Robert James Cerfolio, MDa,*, Ayesha S. Bryant, MSPH, MDb

a Division of Cardiothoracic Surgery, Department of Surgery, University of Alabama at Birmingham School of Public Health, Birmingham, Alabama
b Department of Epidemiology, University of Alabama at Birmingham School of Public Health, Birmingham, Alabama

Accepted for publication May 14, 2007.

* Address correspondence to Dr Cerfolio, Division of Cardiothoracic Surgery, University of Alabama at Birmingham, 703 19th St S, ZRB 739, Birmingham, AL 35294 (Email: robert.cerfolio{at}ccc.uab.edu).

Presented at the Poster Session of the Forty-third Annual Meeting of The Society of Thoracic Surgeons, San Diego, CA, Jan 29–31, 2007.

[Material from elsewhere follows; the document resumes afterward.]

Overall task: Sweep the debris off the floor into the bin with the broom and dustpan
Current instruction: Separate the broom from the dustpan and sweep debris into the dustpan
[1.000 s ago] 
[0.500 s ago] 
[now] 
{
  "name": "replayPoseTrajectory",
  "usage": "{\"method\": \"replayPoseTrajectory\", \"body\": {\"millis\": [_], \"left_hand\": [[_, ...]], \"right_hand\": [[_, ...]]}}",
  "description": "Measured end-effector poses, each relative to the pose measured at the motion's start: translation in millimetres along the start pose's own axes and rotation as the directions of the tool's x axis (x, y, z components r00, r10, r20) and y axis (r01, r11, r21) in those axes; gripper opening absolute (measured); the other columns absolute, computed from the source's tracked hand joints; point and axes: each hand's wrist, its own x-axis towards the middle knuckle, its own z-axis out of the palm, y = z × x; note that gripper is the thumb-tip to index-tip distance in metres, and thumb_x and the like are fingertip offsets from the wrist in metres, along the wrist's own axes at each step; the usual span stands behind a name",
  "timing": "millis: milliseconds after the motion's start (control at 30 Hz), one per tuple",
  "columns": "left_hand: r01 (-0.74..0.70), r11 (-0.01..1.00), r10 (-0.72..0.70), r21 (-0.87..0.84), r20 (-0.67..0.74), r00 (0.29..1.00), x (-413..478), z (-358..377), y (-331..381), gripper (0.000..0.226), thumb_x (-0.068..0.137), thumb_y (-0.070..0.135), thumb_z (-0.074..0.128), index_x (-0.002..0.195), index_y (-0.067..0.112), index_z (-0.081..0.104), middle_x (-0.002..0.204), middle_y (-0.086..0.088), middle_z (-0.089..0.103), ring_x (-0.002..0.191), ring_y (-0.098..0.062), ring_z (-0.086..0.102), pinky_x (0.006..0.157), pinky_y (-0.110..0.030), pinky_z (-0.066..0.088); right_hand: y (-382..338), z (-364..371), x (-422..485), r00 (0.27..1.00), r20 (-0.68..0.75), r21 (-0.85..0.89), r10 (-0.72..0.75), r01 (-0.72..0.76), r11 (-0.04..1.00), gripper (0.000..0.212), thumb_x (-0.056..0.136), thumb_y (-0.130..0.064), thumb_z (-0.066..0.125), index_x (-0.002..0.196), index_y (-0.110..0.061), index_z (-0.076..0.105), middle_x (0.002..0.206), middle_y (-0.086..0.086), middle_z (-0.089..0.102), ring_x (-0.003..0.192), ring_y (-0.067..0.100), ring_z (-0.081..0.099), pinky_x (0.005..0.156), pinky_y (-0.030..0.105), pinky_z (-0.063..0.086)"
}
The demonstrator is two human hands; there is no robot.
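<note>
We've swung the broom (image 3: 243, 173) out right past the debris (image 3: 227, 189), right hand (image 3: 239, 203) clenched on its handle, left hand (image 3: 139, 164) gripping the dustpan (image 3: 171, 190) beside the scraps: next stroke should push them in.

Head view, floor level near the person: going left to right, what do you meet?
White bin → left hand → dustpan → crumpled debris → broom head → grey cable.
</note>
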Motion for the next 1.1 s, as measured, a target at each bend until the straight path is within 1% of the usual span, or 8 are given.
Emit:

Background: The ideal time to repeat a 2-fluoro-2-deoxy-D-glucose (FDG) positron emission tomography (PET)/computed tomography (CT) scan to accurately restage a patient after neoadjuvant chemoradiotherapy for non-small cell lung cancer (NSCLC) is unknown.

Methods: This retrospective cohort study used a prospective database of patients who underwent neoadjuvant chemoradiotherapy, an initial and repeat FDG-PET/CT scan, and pathologic staging. The accuracy of the clinical stage suggested by repeat FDG-PET/CT was compared with the actual pathologic stage. Receiver operating characteristic (ROC) curves were used to determine when it was most accurate to repeat the FDG-PET/CT after the completion of the last dose of chest radiation.

Results: The study comprised 109 patients, 93 of whom patients received 60 Gy (or higher) of radiotherapy. The median time to restaging was 24 days (range, 2 to 88 days). ROC analysis showed the optimal time to restage patients was 26 days for overall staging (area under the curve [AUC], 0.88) and 29 days for N2 restaging (AUC, 0.82). The accuracy for overall stage was 3 (38%) of 8 for patients for less than 10 days, 28 (72%) of 39 for patients between 11 and 20 days, 42 (88%) of 49 between 21 and 30 days, and 8 (62%) of 13 for 31 days or more. The accuracy for these time intervals for the restaging of the N2 lymph node was 50% (1/2) 40% (2/5), 88% (7/8), and 100% (3/3), respectively.

Conclusions: The optimal time to perform a repeat FDG-PET/CT scan after the completion of neoadjuvant chemotherapy and high-dose radiotherapy to maximize its accuracy for restaging patients with NSCLC is about 1 month after the last dose of radiation.